Who will win the Oscars this year?

At Intrade.com, people from around the world bet money on things like the Oscars and Presidential elections. Studies find that the resulting betting odds often accurately predict the future, because people making predictions think carefully before putting money on the line.

Currently, the site's bettors think that Lincoln is the most likely to win “best picture” -- they give it a 46 percent chance. Argo comes in second, with a 16 percent chance and Les Miserables third with a 15 percent chance.

But last month, federal regulators sued Intrade.com, arguing that it falls under federal financial regulations for a "commodity options exchange" -- and Intrade isn't licensed for that.

The lawsuit, which demands damages up to "$140,000 for each violation" proved too much for Intrade, which decided it could no longer let Americans use the site, due to the legal and regulatory pressures.

The company is repaying Americans the money they had in the site and will close their accounts by year’s end.

In its lawsuit against Intrade, the federal government did not claim that Intrade acted fraudulently toward its members. Rather, it said that Intrade did not have the required government licenses.

Intrade.com and others have applied to the government for such licenses, but have been turned down on the grounds that their businesses "involve gaming and are contrary to the public interest."

Intrade.com's management supports regulations to protect investors.

"Investor protection is important. Regulatory oversight is important. We get that. But what we don’t understand is the seeming unwillingness to embrace new channels," the company said in reply to questions from FoxNews.com.

Americans are now forbidden from using prediction markets, but the company said it was hopeful.

"We do see evidence of fresh interest [in prediction markets]... we would favor the regulatory environment that has a more imaginative approach… we want to see that grow in the U.S.”

3) Roomorama.com

Fed up with expensive hotels?

Every year, thousands of travelers use sites like Roomorama.com to find rooms from locals who have extra space in their apartments.

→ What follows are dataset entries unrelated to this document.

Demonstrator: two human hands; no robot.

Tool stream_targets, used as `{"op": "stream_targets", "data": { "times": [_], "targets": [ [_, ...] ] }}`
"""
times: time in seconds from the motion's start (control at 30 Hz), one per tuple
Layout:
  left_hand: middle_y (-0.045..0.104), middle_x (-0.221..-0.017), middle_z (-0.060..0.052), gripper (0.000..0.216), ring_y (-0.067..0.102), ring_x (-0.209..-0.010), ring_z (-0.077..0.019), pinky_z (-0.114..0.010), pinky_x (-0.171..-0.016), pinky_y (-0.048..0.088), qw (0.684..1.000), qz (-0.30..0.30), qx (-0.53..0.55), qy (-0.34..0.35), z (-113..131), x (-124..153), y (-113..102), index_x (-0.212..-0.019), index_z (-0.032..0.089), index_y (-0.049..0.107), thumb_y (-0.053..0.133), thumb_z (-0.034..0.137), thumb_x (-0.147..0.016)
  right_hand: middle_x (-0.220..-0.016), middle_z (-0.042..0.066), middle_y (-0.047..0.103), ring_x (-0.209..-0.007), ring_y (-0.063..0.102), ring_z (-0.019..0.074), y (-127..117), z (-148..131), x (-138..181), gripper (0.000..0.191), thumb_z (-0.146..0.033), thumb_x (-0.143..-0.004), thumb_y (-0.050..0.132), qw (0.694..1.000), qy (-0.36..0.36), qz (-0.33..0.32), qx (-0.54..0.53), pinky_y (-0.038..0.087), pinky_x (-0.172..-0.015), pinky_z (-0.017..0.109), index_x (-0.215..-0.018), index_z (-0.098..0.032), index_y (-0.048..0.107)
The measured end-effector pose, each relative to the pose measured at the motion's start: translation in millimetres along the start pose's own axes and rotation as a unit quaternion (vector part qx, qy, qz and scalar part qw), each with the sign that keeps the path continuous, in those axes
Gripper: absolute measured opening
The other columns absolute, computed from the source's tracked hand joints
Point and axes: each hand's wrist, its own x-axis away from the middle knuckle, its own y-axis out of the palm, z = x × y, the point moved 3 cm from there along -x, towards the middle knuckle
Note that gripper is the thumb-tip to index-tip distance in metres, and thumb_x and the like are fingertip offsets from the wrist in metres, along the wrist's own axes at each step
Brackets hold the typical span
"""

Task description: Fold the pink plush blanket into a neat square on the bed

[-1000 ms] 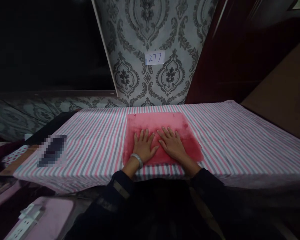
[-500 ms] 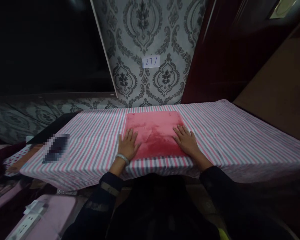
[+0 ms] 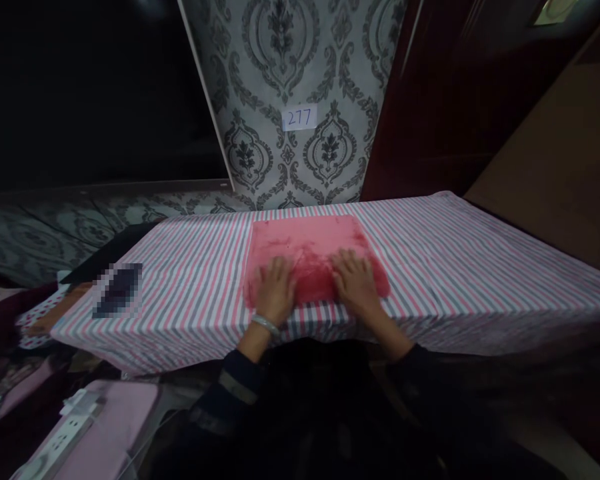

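Note:
A square of pink, velvety cloth (image 3: 300, 233) with darker red patches lies flat on the striped tablecloth (image 3: 200, 267). My left hand (image 3: 276, 290), with a bracelet at the wrist, rests palm down on the cloth's front left part. On its front right part lies my right hand (image 3: 355, 281), also palm down. Both hands are somewhat blurred, but their fingers look stretched out and nothing is held in them. The cloth's front edge is partly hidden under my hands.
A pixelated dark item (image 3: 117, 291) lies at the table's left. Lower left, a power strip (image 3: 63, 440) sits on a pink surface (image 3: 125, 407). Behind stand a patterned wall (image 3: 290, 60) with a paper marked 277 (image 3: 300, 118) and a large dark screen (image 3: 95, 93).
Both hands have moved inward across the pink cloth, closer to each other. The red patches on its surface look different, and more of its front corners shows. The view has shifted slightly.

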Motion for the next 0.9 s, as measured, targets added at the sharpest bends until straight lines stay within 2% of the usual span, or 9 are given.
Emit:
{"op": "stream_targets", "data": {
  "times": [0.07,0.13,0.27,0.5,0.7,0.9],
  "targets": [
    [0.034,-0.166,-0.013,0.055,0.026,-0.155,-0.0293,-0.063,-0.126,0.019,0.997,-0.017,0.000,0.070,31,-7,13,-0.156,0.018,0.040,0.035,0.031,-0.103,-0.163,0.009,0.038,-0.151,0.028,0.0305,8,-27,1,0.053,-0.030,-0.104,0.032,0.999,-0.037,-0.030,0.000,0.022,-0.120,0.058,-0.154,-0.022,0.048],
    [0.034,-0.166,-0.014,0.056,0.027,-0.155,-0.0302,-0.066,-0.125,0.019,0.996,-0.025,-0.007,0.088,46,-12,26,-0.157,0.016,0.039,0.037,0.030,-0.102,-0.163,0.009,0.038,-0.151,0.028,0.0309,17,-39,2,0.054,-0.028,-0.103,0.034,0.998,-0.050,-0.047,0.002,0.020,-0.120,0.059,-0.154,-0.021,0.048],
    [0.037,-0.164,-0.014,0.057,0.029,-0.154,-0.0301,-0.064,-0.125,0.019,0.996,-0.010,-0.020,0.084,45,-13,42,-0.157,0.015,0.039,0.038,0.030,-0.102,-0.164,0.007,0.036,-0.152,0.026,0.0308,25,-38,5,0.054,-0.028,-0.102,0.036,0.998,-0.050,-0.048,0.010,0.019,-0.121,0.058,-0.155,-0.023,0.047],
    [0.035,-0.165,-0.014,0.062,0.029,-0.154,-0.0338,-0.065,-0.124,0.018,0.997,0.012,-0.036,0.063,10,-3,35,-0.156,0.019,0.043,0.045,0.046,-0.101,-0.162,0.007,0.040,-0.151,0.029,0.0295,26,-19,10,0.053,-0.036,-0.104,0.040,0.999,-0.048,-0.008,0.016,0.021,-0.121,0.054,-0.154,-0.024,0.047],
    [0.037,-0.164,-0.011,0.059,0.027,-0.155,-0.0339,-0.069,-0.123,0.015,0.998,0.019,-0.053,0.016,-40,14,23,-0.155,0.022,0.043,0.042,0.044,-0.101,-0.159,0.010,0.044,-0.148,0.032,0.0324,21,34,25,0.053,-0.042,-0.104,0.040,0.998,0.017,0.018,0.060,0.030,-0.116,0.058,-0.152,-0.023,0.050],
    [0.034,-0.166,-0.004,0.056,0.022,-0.156,-0.0325,-0.065,-0.122,0.024,0.999,0.001,-0.019,-0.046,-75,28,15,-0.157,0.024,0.041,0.029,0.036,-0.104,-0.164,0.006,0.037,-0.146,0.035,0.0343,20,80,42,0.058,-0.039,-0.104,0.036,0.995,0.057,-0.002,0.083,0.044,-0.107,0.057,-0.161,-0.030,0.034]
  ]
}}
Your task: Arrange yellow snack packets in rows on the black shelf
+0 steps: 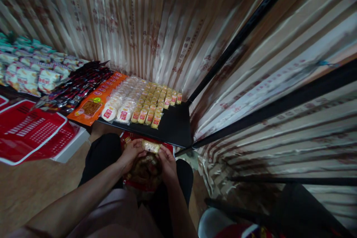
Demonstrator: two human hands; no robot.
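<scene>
My left hand [131, 153] and my right hand [168, 160] are both closed on one clear snack packet [151, 146], each at one end of it. They hold it over a red bag or bin [143, 173] full of similar yellowish packets, which sits between my knees. Just beyond it lies a black shelf [174, 126]. Rows of small yellow snack packets [156, 102] and round white cakes [118, 109] are laid out on the shelf.
Orange packets [96, 102], dark red packets [76, 87] and white-green bags [28, 70] fill the shelf to the left. Red plastic baskets [30, 130] lie on the floor at left. Striped wrapped goods [156, 29] hang behind and to the right, crossed by black rack bars [245, 29].
</scene>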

Roomorama tries to ensure security by verifying the identities of people using the site and allowing renters to rate places they've stayed at. But the whole concept was banned in New York State last year when the state forbid people from renting out an apartment room for any period shorter than a month. Doing so could land you a fine of $800.

Supporters of the ban call such rentals "illegal hotels."

"The Internet has made it easier than ever to advertise illegal hotels," New York state senator Liz Krueger said.

Roomorama.com CEO and founder Jia En Teo says that the law was passed to protect hotels from competition.

"I don't think there will be any loosening [of the regulations] any time soon, to be honest. The hotel lobby is just too strong," she said.

The law is being enforced.

"Some of the larger hosts with many properties [listed on our site] have been issued fines and one has even been sued by the city," Teo told FoxNews.com.

But in spite of government attempts to stop them, she said that people are renting rooms anyway.

"There are new hosts who add their properties every day, because the demand remains!"